§ **INSTRUCTIONS TO FOLLOW**:
When you reach the line in the data below that contains "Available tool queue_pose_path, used", please start repeating lines exactly, and stop after the line that contains "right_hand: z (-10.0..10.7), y", repeating nothing else.

§ **MATERIAL FOR THIS EXERCISE**:
──────────
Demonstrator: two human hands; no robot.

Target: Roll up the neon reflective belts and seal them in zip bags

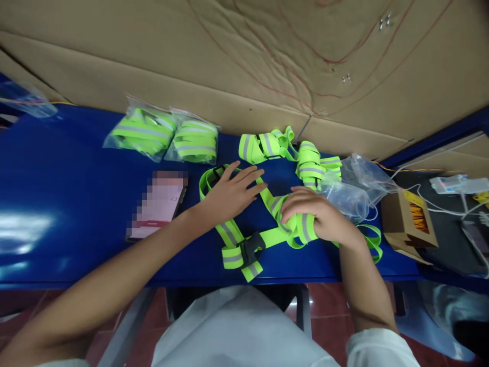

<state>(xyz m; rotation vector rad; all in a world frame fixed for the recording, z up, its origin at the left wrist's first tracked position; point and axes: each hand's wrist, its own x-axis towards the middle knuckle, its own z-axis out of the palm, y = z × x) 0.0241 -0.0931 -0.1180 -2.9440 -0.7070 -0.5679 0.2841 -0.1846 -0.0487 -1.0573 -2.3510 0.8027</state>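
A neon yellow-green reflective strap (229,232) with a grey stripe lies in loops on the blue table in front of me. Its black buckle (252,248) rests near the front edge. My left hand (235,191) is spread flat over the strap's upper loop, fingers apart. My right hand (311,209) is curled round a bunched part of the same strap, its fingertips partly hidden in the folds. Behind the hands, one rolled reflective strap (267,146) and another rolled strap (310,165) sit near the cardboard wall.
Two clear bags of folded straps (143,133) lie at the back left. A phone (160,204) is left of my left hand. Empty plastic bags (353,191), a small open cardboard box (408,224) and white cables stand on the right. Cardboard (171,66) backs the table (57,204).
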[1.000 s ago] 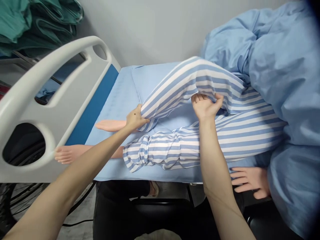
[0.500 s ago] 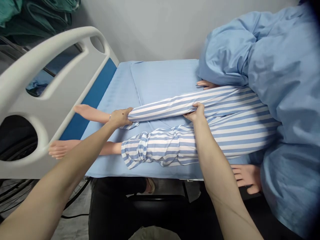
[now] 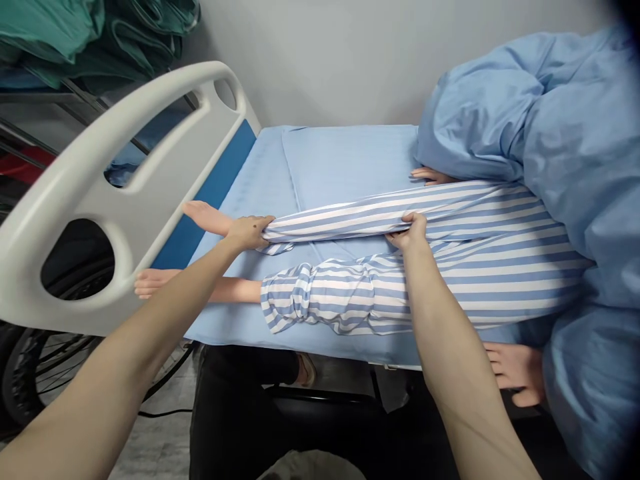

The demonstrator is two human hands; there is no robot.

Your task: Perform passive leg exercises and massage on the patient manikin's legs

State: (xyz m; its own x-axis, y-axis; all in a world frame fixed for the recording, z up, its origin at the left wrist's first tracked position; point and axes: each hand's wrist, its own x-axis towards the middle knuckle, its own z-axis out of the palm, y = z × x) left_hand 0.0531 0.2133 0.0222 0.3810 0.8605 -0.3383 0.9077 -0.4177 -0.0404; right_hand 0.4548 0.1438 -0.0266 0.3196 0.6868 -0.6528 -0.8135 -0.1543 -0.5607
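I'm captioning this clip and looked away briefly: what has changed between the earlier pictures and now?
The far leg, bent with its knee raised a second ago, is now lowered and straight. Its foot has moved toward the footboard, the left hand going with it. The right hand has come down too. Neither hand visibly let go. The near leg stayed straight.

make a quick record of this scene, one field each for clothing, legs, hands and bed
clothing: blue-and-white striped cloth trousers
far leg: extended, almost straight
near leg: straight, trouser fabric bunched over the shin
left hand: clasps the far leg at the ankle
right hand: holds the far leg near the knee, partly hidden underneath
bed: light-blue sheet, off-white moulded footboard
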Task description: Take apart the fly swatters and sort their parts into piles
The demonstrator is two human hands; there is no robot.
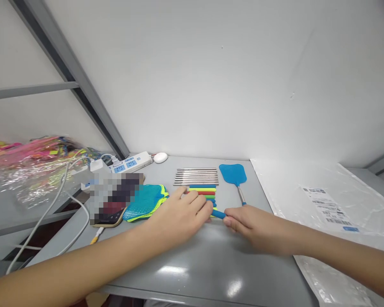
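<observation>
A short blue handle grip [219,214] spans the gap between my two hands. My left hand [187,215] is closed around its left end, with the fingers curled. At its right end, my right hand [248,221] pinches the grip between thumb and fingers. Just beyond the hands lies a row of coloured handle grips [203,189], partly covered by my left fingers. Several metal rods [196,176] lie side by side behind that row. A blue fly swatter [233,174] with a metal shaft rests behind my right hand, which hides its lower end.
Teal and yellow mesh swatter heads [145,202] are stacked left of my left hand, beside a partly blurred phone [115,215]. A power strip [131,163] and white cables [64,179] lie further left. A white plastic mailing bag [294,187] covers the table's right side.
</observation>
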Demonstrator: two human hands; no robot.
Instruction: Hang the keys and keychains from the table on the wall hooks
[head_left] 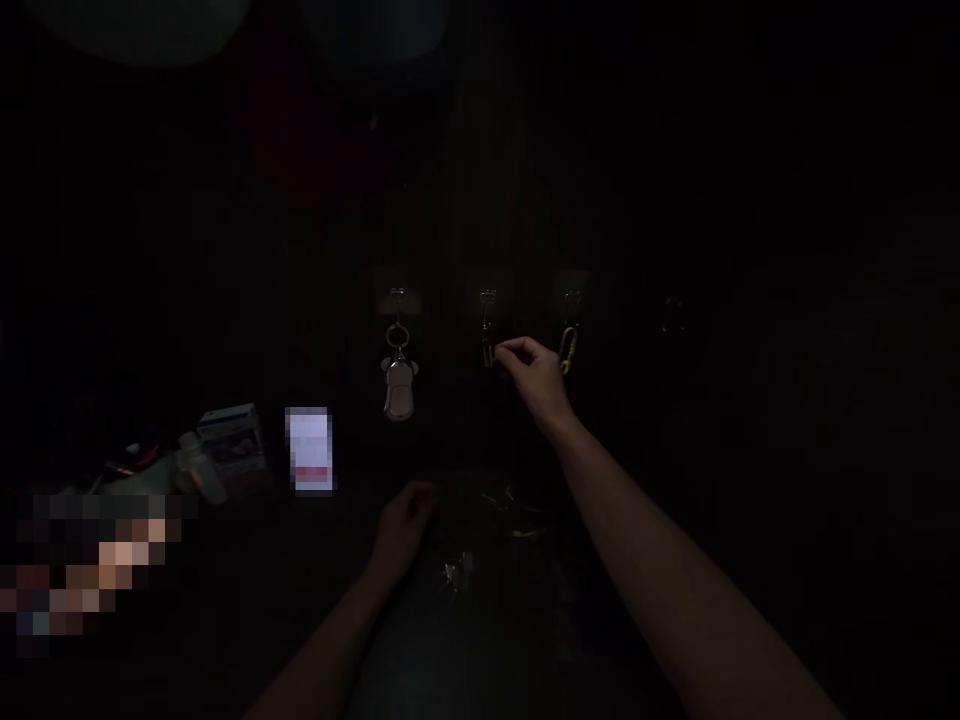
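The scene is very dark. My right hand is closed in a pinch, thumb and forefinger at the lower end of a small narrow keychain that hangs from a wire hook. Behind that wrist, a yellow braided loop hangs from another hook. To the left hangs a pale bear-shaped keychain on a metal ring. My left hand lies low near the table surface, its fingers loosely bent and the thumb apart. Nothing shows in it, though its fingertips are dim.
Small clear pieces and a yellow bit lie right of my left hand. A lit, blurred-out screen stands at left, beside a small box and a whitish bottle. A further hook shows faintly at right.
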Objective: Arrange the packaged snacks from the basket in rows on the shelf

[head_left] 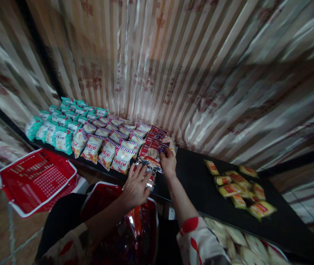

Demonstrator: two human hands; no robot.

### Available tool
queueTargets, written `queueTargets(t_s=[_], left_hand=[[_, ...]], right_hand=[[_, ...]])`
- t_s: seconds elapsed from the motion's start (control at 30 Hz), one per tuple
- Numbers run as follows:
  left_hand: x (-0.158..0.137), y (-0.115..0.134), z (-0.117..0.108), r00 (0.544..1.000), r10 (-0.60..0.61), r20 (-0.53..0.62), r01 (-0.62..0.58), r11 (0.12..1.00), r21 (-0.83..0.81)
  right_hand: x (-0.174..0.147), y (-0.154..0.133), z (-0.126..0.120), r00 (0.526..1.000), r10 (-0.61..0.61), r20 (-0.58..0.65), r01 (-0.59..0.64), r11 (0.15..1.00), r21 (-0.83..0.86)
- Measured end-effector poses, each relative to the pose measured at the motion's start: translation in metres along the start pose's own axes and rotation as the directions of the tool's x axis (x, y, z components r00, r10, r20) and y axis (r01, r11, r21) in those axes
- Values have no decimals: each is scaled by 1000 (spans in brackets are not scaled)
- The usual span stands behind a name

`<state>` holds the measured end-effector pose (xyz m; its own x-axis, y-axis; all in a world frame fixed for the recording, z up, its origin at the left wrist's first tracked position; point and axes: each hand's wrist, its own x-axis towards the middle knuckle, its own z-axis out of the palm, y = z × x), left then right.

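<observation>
My right hand (169,163) pinches the right edge of a dark red snack packet (152,154) with a picture on its front. It lies at the right end of the rows, over other packets. My left hand (135,185) is open, its fingers stretched out at the packet's lower edge. Beside those fingers a silvery packet (150,181) shows at the shelf's front edge, partly covered. White, orange and blue-striped snack bags (122,159) stand in rows just to the left. Below my left arm, a red basket (154,221) holds shiny packets, some of them orange.
Turquoise bags (63,140) fill the left end of the black shelf (191,176). Several yellow packets (239,187) lie loosely at the right. A red basket (45,176) sits at lower left. Pale packets (238,239) lie below the shelf. A striped curtain (157,73) hangs behind.
</observation>
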<state>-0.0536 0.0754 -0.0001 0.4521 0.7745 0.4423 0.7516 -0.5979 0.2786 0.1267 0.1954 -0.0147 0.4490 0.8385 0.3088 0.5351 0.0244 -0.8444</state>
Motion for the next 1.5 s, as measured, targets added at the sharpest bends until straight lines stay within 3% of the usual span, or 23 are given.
queueTargets(t_s=[0.17, 0.6, 0.97, 1.13, 1.27, 1.5], left_hand=[[-9, 5, -3, 999, -5, -42, 6, 1000, 18], [-20, 8, -3, 999, -12, -44, 12, 1000, -1], [-18, 8, -3, 999, -20, -34, 20, 1000, -4], [-18, 8, -2, 998, -31, -47, 30, 1000, -7], [-17, 8, 0, 998, -24, -55, 23, 1000, -6], [-20, 6, 2, 996, -16, -83, 16, 1000, -2]], right_hand=[[-6, -15, 5, 1000, 7, 25, -6, 1000, -13], [1, -26, 22, 980, -188, 67, 196, 969, -152], [-12, -31, 21, 935, -343, 92, 350, 853, -387], [-27, -43, 13, 881, -414, 228, 470, 821, -325], [-36, -46, 11, 847, -377, 376, 501, 802, -325], [-35, -42, 13, 846, -357, 397, 493, 807, -325]])
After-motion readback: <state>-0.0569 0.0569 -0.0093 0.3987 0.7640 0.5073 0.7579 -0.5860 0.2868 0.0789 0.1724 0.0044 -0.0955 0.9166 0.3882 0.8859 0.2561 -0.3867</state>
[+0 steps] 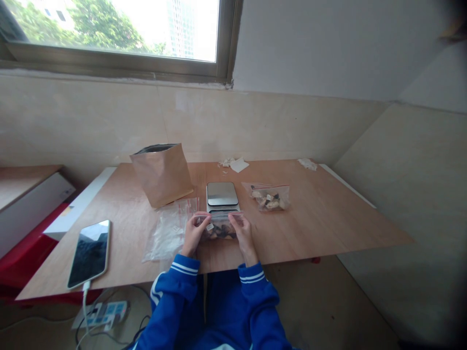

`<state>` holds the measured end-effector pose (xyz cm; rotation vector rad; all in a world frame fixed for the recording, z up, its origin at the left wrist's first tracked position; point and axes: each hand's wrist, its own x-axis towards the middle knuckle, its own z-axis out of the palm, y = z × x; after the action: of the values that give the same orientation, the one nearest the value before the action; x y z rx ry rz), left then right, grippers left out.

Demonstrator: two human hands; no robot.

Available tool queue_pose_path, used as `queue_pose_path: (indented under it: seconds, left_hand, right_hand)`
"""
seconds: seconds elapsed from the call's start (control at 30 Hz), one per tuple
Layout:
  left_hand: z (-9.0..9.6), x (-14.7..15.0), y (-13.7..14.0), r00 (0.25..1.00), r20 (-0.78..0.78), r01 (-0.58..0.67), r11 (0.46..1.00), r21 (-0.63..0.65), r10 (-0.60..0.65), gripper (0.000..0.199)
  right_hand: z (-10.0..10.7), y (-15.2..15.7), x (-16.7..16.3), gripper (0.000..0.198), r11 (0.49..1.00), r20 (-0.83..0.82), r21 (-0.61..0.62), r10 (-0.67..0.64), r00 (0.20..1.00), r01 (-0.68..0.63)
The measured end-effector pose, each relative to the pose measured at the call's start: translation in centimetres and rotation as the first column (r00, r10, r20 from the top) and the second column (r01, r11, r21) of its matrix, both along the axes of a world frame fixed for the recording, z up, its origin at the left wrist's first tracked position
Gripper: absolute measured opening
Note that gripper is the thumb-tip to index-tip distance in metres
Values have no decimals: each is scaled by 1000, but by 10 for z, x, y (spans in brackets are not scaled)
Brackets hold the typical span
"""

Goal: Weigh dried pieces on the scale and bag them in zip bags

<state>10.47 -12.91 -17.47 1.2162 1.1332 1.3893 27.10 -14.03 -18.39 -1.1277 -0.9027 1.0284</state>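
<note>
Near the table's front edge, a clear zip bag [220, 230] with dark and pale dried pieces and a small white packet in it stands between my hands. My left hand [196, 231] pinches its top strip at the left end. At the right end, my right hand [242, 232] has thumb and fingers closed on the same strip. Just beyond the bag is a small scale [222, 194] with a bare steel plate, its front partly hidden. Flat empty zip bags [168, 233] lie beside my left hand. Another filled zip bag [270, 198] rests right of the scale.
An open brown paper pouch [162, 175] stands at the back left. A phone [89, 253] with a charging cable lies at the left front edge. Paper scraps [239, 165] and a crumpled tissue [307, 164] lie by the wall. A power strip [105, 313] is below the table.
</note>
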Motion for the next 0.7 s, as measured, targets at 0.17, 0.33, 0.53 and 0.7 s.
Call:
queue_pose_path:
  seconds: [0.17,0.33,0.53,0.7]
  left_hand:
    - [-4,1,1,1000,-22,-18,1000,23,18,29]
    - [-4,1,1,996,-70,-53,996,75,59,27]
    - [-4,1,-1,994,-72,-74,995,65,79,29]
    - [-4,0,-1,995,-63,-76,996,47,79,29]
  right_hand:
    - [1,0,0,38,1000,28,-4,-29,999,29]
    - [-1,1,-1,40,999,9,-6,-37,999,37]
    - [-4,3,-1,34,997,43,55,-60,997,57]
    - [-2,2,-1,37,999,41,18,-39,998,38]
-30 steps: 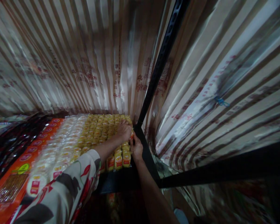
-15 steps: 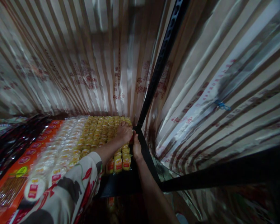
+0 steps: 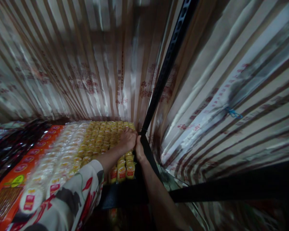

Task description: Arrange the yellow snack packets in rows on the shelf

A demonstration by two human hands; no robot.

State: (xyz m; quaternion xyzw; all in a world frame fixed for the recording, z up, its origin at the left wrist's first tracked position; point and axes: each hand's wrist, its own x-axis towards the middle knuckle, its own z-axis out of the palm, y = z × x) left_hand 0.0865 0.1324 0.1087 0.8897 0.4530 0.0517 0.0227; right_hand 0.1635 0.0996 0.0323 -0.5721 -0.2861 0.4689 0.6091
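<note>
At the far right corner of a black shelf [image 3: 121, 194], a person's two hands work close together over rows of small yellow packs [image 3: 96, 141]. The packs are wrapped in clear film and run from near to far along the shelf's right part, with red labels showing on their near ends. The left hand [image 3: 128, 138] reaches across them from the left, its back toward the viewer and its fingers bent over the far end of the rightmost rows. The right hand [image 3: 140, 150] comes up along the right edge of the packs, its thumb pointing to the far side and its tip just beside the left hand. Fingers hide what lies between the hands, so it cannot be told whether either grip is clamped on a pack. A loose sleeve [image 3: 72, 195] with a grey and red pattern on white covers the left arm; the right forearm is bare. Left of the yellow packs lie round white packs [image 3: 56, 157], then an orange strip [image 3: 32, 152] with a row of pink emblems, then shiny dark packs [image 3: 11, 157]. Pleated, printed sheeting [image 3: 108, 77] hangs along the far side and the right. A black post [image 3: 167, 64] stands at the corner, and a blue tie [image 3: 234, 113] gathers the right-hand sheeting.
</note>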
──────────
§ **SOLUTION TO THIS TASK**:
Available tool queue_pose_path, used as `queue_pose_path: (indented under it: seconds, left_hand, right_hand)`
"""
seconds: seconds elapsed from the call's start (control at 30 Hz), one per tuple
Layout:
  left_hand: z (-9.0..9.6), x (-14.7..15.0), y (-13.7..14.0), r00 (0.25..1.00), r20 (-0.78..0.78), r01 (-0.58..0.67), r11 (0.46..1.00), r21 (-0.63..0.65), r10 (-0.60..0.65), gripper (0.000..0.199)
  right_hand: z (-10.0..10.7), y (-15.2..15.7), x (-16.7..16.3), gripper (0.000..0.198), r11 (0.49..1.00), r20 (-0.83..0.82), r21 (-0.61..0.62), r10 (-0.67..0.64), r00 (0.20..1.00), r01 (-0.68..0.63)

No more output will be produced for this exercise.